◆ What to do
Restate, exactly as written, the entries below from the line that holds "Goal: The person" through the line that holds "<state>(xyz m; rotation". Pictures are not part of the copy.

[[ Dataset content, beginning ]]

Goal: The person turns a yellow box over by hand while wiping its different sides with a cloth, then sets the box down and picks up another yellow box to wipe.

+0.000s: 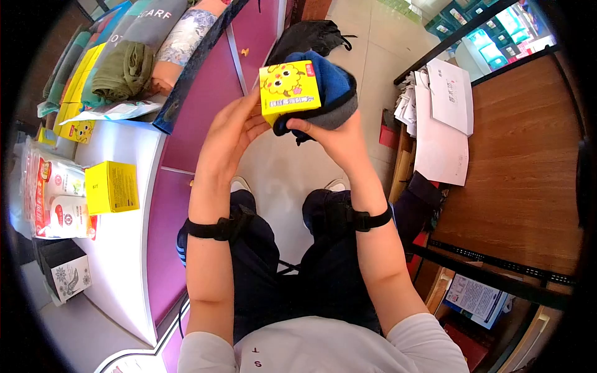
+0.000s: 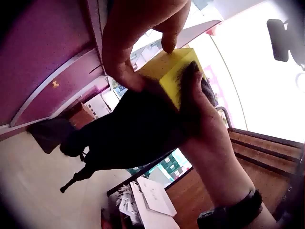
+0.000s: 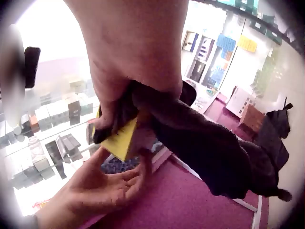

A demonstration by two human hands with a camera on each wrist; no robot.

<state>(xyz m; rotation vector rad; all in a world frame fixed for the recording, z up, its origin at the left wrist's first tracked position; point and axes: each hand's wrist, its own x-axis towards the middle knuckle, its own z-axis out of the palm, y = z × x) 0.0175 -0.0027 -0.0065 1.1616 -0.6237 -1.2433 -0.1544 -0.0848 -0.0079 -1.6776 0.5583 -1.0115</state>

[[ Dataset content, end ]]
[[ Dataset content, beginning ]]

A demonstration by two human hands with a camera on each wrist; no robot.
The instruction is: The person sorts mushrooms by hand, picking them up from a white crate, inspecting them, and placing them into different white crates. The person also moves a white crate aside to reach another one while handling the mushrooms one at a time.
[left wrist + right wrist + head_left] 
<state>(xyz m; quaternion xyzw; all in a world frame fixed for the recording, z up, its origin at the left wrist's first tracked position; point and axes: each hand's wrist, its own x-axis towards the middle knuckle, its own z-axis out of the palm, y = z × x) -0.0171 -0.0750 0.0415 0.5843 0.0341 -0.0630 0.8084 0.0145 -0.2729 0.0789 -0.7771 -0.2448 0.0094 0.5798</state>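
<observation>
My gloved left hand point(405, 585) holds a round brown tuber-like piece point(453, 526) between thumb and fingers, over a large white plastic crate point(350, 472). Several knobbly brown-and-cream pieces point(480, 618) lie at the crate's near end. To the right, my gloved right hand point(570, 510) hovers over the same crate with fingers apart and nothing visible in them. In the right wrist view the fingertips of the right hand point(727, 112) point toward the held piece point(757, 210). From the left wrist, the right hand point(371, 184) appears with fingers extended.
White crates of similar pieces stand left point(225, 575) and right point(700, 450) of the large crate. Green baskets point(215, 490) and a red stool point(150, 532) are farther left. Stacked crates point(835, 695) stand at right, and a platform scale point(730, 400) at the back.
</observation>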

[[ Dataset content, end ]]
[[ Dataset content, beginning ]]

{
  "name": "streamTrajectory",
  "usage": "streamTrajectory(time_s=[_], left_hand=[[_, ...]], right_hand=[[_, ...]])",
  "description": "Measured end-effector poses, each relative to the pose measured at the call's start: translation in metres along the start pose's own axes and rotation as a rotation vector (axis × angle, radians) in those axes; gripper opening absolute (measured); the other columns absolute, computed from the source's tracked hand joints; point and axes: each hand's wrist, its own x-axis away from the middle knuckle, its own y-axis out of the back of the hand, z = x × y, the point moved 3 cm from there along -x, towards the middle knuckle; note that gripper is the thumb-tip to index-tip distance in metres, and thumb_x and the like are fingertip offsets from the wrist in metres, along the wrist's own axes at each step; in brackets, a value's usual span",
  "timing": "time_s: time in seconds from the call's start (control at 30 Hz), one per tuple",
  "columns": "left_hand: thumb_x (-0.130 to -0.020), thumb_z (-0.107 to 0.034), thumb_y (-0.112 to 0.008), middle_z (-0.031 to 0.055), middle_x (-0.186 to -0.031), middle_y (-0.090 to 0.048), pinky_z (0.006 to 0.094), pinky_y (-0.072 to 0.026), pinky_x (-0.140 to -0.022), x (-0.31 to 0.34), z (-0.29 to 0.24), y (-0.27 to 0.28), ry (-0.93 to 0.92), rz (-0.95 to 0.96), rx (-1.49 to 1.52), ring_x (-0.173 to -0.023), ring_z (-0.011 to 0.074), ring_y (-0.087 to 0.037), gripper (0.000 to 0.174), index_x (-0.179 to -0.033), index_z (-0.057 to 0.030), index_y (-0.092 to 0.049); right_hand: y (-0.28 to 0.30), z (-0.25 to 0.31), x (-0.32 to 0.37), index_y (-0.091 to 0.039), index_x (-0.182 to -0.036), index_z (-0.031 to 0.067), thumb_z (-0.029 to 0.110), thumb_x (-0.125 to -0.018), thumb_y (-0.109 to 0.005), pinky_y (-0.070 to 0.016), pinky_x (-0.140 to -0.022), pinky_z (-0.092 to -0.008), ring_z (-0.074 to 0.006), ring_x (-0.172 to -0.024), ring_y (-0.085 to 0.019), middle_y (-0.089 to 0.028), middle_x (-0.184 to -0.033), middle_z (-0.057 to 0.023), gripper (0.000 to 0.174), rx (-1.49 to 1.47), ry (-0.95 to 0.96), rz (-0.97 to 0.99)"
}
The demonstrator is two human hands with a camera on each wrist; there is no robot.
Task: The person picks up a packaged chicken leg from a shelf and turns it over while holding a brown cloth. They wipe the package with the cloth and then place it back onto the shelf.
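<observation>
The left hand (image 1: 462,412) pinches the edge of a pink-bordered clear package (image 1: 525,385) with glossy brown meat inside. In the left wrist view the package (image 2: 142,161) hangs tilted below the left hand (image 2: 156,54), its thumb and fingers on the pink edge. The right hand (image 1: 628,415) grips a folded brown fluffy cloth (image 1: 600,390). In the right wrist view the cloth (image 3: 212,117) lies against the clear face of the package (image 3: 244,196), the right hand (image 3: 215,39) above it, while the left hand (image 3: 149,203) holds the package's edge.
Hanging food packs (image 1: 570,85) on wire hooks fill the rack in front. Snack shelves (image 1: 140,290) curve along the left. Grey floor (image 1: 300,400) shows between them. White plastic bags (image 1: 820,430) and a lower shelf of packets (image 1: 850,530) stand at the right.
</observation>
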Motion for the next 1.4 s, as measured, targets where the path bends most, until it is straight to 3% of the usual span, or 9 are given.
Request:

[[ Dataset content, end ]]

◆ Result
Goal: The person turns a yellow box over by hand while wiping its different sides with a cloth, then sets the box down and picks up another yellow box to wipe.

+0.000s: 
+0.000s: 
+0.000s: 

A demonstration by two human hands with a camera on each wrist; no robot.

<state>(xyz m; rotation vector rad; all in a world frame fixed for the recording, z up, its origin at the left wrist's first tracked position; point and axes: each hand's wrist, its own x-axis towards the middle knuckle, its own z-axis out of the palm, y = z × x) 0.0175 -0.0027 -0.0065 1.1616 -0.6237 -1.2433 -0.1544 -0.0848 -0.0079 -1.6776 0.5583 -1.0115</state>

This exercise requires no further work.